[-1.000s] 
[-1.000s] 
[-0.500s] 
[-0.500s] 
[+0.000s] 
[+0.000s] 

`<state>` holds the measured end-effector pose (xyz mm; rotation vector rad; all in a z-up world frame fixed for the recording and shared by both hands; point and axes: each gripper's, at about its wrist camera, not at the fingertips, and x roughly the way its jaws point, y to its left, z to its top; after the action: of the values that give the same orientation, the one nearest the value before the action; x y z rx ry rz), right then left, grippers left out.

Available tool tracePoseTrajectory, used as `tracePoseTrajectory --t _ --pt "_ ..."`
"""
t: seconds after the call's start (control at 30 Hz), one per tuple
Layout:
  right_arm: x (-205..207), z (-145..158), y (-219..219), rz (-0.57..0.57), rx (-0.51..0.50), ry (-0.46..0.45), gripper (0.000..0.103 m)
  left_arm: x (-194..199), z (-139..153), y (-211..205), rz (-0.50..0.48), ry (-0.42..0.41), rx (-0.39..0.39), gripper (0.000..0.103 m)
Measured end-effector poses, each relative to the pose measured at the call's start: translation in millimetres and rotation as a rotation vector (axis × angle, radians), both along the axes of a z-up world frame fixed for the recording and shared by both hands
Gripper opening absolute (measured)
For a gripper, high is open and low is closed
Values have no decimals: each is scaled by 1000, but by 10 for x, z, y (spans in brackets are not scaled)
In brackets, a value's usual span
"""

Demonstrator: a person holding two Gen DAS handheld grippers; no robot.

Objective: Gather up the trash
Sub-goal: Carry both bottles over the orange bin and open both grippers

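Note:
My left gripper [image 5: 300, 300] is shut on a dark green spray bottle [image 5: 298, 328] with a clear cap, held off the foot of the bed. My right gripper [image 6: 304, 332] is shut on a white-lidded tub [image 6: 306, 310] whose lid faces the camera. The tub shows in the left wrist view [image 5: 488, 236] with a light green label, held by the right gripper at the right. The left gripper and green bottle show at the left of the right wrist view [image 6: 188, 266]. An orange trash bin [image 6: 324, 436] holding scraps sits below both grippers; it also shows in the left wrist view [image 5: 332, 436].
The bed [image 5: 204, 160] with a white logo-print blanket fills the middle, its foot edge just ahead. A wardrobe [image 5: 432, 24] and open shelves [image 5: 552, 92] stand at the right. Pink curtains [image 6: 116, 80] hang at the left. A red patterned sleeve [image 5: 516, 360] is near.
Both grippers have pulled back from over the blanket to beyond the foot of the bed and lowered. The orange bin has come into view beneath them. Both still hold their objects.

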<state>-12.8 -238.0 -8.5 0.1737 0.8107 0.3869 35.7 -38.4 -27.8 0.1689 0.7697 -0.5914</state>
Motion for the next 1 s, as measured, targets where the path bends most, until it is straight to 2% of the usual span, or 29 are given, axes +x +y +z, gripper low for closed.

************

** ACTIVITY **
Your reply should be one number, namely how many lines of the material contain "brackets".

** ANSWER TO THIS PROBLEM **
2